For better or worse, these professions sit atop the pyramid of celebrity and influence in modern American culture. While we fill the ranks of the support systems of these two professions, we are not represented as we could be — and should be — as the talent out front.
(Resist the urge to count off currently notable out gay musicians and actors. The fact that it is possible to name nearly everyone of note in both categories does not counter my point, but reinforces it.)
Why is this the case? Certainly the resistance of certain swaths of Duck Dynasty America to embrace gay on any level has kept those that hold the purse strings from introducing gay artists because it brings an unknown factor that has little to do with the TV show, film or album being promoted. Openly gay actors and musicians could fill a volume of encyclopedias with horror stories of being shut down by casting directors, filmmakers, music venues, labels, etc., unwilling to take the “risk” on a gay artist. The motivations behind the business side of the delay are sadly not a mystery.
No, what I’m interested in the lack of enthusiasm and support by the community for fledgling gay singers and actors. As a community, we will fangirl like Beliebers for singers, actors and projects with a gay sensibility. Every diva has her diehard gay fanbase, esteemed actresses of any era can induce hour-long monologue tributes to the greatness of their ranges and shows, films and albums with gay-friendly themes or camp appeal are often defended to the death.

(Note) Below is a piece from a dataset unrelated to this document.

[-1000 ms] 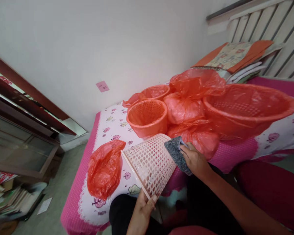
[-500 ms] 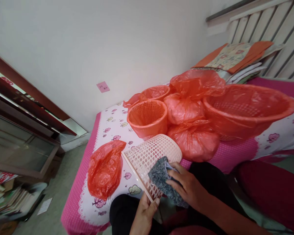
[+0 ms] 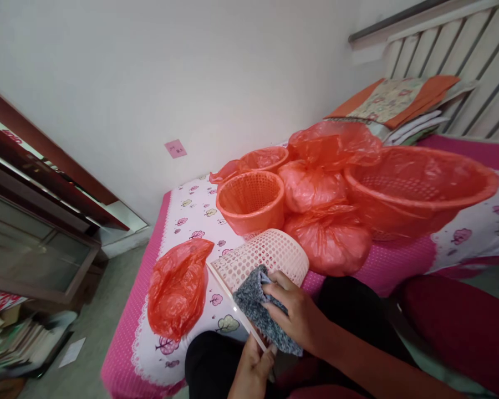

But things that are directly, outright and completely gay? Those we seem permanently ambivalent or outright derisive about. Bravo (which, full disclosure, I appear on via The
People’s Couch) and HGTV have legions of loyal gay fans. Logo has received sneers for its entire existence (Drag Race being the exception). Films with gay storylines from straight filmmakers with straight actors receive our thunderous applause, while gay films from gay writers and directors, with gay actors — if not snubbed completely — rarely register. If you’ve never heard “ugh, all gay films are terrrrrible” said before, then you’ve never been in a discussion about gay films.
Whitney, Mariah, Gaga, Madonna, Justin Timberlake or John Legend make new music and a massive gay following goes all One Directioner-level crazy. Adam Lambert? He’s all right. Clay Aiken? Ha-ha-ha (insert punchline). TV series with a gay sensibility like Girls are heralded as the best thing on television. Looking, by all accounts from the gay blogosphere, was basically on par with Sarah Palin’s Alaska.
There seems to be a permanent refrain cheering loudly for token storylines on popular vehicles and celebrating the gay-friendly rather than working to find and promote the actually and absolutely gay. We’ve taken our adoration for the celebrity straight ally into nearly fetish territory. Sexy, straight allies get our covers and huge feature stories because we’re so glad that Adam Levine or Josh Hutcherson like us.
I’m not knocking our allies or the importance of reinforcing our support for them when they step up and publicly support us. Wielding our influence to show them we appreciate them being in this fight with us is important. I’m simply saying that at the absolute least, showing the same level of enthusiasm for those that actually and directly represent us because they are us should be easy to do. And we don’t.
A straight guy plays gay and we laud him (well, if he’s hot) and he gets to be the featured story across all gay media. Gay actors and gay musicians and gay filmmakers and gay films do not receive equal time and attention, even from gay media and press. They never have. I realize the reality is, gay media and news outlets need sales and clicks so they continue to exist to tell our stories at the level they do. They have a business to run.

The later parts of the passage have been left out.